MYDBS='mysql_dbthree mysql_dbfour'

# A space-separated list of Subversion repositories to backup.  If they're under
# the primary domain, then just specify the name.  Otherwise, specify them as
# domainname.tld/reposname.
SVNREPOS='reposone repostwo domain.com/reposthree anotherdomain.net/reposfour'

# Your Strongspace username.
SSUSER=username

# Your Strongspace 'organisation' name (if you login to 
# me.strongspace.com, then it's "me").
SSORG=org

# The directory under which to store the backup on Strongspace.  I use "cooper",
# the name of my Shared Accelerator.
SSDIR=joyentsabackupdir

# How many days to keep backups for.  For example, if you backup once a week and
# want to keep eight backups on disk, set this to 56.
MTIME=56


# DON'T EDIT ANYTHING BELOW HERE, UNLESS YOU'RE DOING SOMETHING CUSTOM #########

DATESTAMP=`date "+%Y-%m-%d"`
BASEDIR="/users/home/${JOYUSER}/backup"

for db in ${PGDBS}
do
  /usr/bin/mkdir -p ${BASEDIR}/postgresql/${db}
  PGPASSWORD=${PGPASSWORD} /usr/local/bin/pg_dump -h localhost -U ${JOYUSER} -cOx -f ${BASEDIR}/postgresql/${db}/${DATESTAMP}.sql ${db}
  /usr/bin/find ${BASEDIR}/postgresql/${db}/*.sql -mtime +${MTIME} -exec /usr/bin/rm {} \;
done
unset db

for db in ${MYDBS}
do
  /usr/bin/mkdir -p ${BASEDIR}/mysql/${db}
  /usr/local/bin/mysqldump --user=${JOYUSER} --password=${MYPASSWORD} -Q --database ${db} > ${BASEDIR}/mysql/${db}/${DATESTAMP}.sql
  /usr/bin/find ${BASEDIR}/mysql/${db}/*.sql -mtime +${MTIME} -exec /usr/bin/rm {} \;
done

for repos in ${SVNREPOS}
do
  if [ `/usr/bin/echo ${repos} | /usr/bin/grep -c '/'` = '1' ]
  then
    reposdir="/users/home/${JOYUSER}/domains/`/usr/bin/echo ${repos} | /usr/bin/sed -e 's:/:/svn/:'`"
    reposbackupdir="${BASEDIR}/subversion/`/usr/bin/echo ${repos} | /usr/bin/sed -e 's:/:_:'`"
  else
    reposdir="/users/home/${JOYUSER}/svn/${repos}"
    reposbackupdir="${BASEDIR}/subversion/primary_${repos}"
  fi
  mkdir -p ${reposbackupdir}
  /usr/local/bin/svnadmin dump -q ${reposdir} | /usr/bin/gzip > ${reposbackupdir}/${DATESTAMP}.gz
  /usr/bin/find ${reposbackupdir}/*.gz -mtime +${MTIME} -exec /usr/bin/rm {} \;
done

/usr/local/bin/rsync -rltpqz --delete /users/home/${JOYUSER}/ ${SSUSER}@${SSORG}.strongspace.com:${SSDIR}

Next, we want to make the script executable, and visible by no-one else.
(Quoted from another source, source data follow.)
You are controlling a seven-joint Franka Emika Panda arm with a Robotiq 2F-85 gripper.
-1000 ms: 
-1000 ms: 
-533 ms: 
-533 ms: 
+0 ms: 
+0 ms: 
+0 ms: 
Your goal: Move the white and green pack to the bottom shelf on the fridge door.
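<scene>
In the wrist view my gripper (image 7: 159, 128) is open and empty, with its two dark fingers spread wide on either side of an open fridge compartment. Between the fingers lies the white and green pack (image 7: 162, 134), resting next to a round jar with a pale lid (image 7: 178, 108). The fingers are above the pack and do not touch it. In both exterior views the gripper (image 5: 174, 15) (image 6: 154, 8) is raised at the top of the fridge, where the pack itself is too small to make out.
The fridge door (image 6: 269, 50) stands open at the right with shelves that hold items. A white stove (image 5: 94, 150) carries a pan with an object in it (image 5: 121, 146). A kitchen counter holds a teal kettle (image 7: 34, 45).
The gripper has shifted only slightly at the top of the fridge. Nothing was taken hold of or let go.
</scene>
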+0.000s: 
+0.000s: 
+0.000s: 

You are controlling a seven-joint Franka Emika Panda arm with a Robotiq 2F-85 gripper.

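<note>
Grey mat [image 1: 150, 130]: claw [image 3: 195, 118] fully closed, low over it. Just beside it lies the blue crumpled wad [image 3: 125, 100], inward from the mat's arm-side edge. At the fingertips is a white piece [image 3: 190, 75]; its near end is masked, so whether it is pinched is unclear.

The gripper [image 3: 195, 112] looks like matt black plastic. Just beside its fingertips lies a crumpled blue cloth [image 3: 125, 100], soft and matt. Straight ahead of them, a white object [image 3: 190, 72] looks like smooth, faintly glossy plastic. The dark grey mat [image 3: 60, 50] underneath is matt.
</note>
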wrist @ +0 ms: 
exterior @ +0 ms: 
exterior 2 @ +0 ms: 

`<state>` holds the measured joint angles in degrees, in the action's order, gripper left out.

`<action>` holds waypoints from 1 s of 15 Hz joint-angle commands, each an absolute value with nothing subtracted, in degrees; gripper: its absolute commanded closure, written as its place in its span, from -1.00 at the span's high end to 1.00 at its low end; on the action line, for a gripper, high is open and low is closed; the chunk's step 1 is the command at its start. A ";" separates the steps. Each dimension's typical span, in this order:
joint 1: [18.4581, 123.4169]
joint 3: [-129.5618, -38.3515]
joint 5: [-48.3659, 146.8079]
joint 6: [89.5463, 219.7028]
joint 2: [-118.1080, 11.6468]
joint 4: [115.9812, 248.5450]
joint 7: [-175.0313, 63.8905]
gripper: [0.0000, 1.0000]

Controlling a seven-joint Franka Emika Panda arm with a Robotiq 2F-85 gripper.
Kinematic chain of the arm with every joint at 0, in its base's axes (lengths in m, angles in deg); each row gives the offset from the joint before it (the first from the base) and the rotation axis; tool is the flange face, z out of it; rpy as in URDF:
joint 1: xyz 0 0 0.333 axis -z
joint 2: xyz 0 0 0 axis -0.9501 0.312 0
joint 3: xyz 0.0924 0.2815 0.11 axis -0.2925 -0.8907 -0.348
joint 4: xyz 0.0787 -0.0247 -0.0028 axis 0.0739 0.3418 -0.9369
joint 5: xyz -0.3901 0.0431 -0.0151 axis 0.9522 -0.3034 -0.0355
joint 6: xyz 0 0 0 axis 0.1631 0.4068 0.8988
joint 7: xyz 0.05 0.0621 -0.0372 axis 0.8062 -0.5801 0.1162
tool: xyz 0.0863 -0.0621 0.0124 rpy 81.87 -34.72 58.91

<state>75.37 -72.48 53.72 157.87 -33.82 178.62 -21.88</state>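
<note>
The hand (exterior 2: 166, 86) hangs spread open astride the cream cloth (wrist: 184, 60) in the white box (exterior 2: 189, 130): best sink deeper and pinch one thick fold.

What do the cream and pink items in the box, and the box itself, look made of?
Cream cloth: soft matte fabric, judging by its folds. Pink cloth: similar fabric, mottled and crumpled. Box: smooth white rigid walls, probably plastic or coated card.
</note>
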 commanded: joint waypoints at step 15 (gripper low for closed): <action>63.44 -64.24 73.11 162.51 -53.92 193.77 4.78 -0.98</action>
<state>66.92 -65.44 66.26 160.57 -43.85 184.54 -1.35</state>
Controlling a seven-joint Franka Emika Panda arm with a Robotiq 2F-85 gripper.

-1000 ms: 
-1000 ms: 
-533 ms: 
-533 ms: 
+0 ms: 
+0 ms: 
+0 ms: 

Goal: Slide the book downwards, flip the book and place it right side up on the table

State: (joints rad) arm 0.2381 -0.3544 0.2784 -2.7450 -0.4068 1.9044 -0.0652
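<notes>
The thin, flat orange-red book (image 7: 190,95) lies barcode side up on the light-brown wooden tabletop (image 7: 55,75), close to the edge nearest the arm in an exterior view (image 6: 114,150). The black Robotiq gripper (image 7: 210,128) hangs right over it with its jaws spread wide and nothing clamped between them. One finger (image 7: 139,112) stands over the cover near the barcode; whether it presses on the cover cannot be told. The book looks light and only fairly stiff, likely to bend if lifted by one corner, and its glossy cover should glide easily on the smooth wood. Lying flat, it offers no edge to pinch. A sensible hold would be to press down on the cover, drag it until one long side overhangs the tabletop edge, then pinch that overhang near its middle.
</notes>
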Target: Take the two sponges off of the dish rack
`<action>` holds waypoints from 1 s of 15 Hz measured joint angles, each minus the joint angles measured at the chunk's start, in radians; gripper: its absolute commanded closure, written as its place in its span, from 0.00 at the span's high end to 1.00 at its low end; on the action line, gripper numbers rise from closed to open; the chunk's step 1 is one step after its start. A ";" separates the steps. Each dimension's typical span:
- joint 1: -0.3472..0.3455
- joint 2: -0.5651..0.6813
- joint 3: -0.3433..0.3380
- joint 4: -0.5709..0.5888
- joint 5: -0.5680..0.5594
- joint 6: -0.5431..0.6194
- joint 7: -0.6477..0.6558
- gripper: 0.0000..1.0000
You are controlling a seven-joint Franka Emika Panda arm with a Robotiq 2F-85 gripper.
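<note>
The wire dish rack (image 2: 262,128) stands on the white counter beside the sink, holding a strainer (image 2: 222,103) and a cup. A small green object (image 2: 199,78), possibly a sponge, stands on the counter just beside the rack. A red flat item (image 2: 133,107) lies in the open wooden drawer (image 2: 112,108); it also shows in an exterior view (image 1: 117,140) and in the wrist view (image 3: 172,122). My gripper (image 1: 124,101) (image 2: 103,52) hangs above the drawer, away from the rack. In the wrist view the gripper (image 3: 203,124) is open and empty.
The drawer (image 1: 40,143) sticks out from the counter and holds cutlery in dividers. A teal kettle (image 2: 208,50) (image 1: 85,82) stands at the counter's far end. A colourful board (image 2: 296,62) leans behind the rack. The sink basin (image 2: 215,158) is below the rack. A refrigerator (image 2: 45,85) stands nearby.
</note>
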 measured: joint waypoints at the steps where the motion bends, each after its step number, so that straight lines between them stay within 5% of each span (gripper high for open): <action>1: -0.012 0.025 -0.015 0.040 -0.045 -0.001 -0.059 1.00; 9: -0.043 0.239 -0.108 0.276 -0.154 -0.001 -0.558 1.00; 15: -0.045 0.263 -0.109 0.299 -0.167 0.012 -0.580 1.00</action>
% chmod 700 ~/backup/backup.sh

At this stage, check that it runs okay (if all's well, then it shouldn't output a message.

% ~/backup/backup.sh

Finally, add it as a cronjob. To do this, sign in to Virtualmin. Under Webmin Modules, click Scheduled Cron Jobs, and then Create a new scheduled cron job. In the input box labelled Command put ”/users/home/USERNAME/backup/backup.sh” (without the quotes). Finally, set when you want it to execute (I've set mine to 0500 every Monday), hit Create to finish and you're good to go.

It's worth noting, as previously mentioned, that the script doesn't echo anything out unless it encounters a problem, in which case it'll e-mail you. You can test this out by setting one of the passwords to something incorrect, running the cronjob, and then checking your inbox.